## TASK DIRECTIONS
The line with "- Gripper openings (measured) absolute", the line with "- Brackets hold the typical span", and all lines between them in the material below: return these exactly, and no others.
[DATA PROVIDED Boundary: Start]
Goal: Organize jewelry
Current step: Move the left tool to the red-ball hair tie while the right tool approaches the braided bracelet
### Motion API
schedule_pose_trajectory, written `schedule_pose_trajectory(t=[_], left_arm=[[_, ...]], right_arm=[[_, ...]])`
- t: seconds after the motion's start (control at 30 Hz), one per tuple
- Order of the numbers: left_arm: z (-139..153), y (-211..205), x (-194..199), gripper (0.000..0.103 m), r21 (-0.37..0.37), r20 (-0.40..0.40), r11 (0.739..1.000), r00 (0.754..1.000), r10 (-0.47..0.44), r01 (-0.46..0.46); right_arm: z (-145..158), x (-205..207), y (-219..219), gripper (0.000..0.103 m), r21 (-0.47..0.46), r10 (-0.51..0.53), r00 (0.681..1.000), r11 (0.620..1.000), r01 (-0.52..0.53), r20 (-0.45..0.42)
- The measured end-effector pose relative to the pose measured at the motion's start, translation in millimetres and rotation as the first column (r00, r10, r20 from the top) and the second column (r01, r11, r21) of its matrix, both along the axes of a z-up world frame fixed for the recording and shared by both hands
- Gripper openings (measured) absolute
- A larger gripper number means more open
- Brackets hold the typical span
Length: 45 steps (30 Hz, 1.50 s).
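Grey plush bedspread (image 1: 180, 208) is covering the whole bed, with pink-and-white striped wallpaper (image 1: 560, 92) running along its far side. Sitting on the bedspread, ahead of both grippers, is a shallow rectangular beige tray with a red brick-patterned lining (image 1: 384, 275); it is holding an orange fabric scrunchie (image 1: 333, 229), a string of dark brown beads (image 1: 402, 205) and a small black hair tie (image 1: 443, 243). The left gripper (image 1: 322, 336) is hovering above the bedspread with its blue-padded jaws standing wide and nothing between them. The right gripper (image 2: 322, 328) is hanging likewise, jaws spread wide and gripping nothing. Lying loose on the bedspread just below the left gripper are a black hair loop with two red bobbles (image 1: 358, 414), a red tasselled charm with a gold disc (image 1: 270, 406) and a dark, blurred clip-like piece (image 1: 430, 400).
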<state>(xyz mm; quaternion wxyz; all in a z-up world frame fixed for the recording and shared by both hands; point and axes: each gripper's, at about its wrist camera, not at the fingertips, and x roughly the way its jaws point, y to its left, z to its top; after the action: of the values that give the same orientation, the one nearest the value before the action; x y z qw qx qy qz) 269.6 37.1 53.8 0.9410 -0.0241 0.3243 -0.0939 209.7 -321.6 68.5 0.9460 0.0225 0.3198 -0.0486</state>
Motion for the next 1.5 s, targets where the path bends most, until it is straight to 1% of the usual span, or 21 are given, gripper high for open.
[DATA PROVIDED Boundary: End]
## SOLUTION FOR THIS PROBLEM
- Gripper openings (measured) absolute
- A larger gripper number means more open
- Brackets hold the typical span

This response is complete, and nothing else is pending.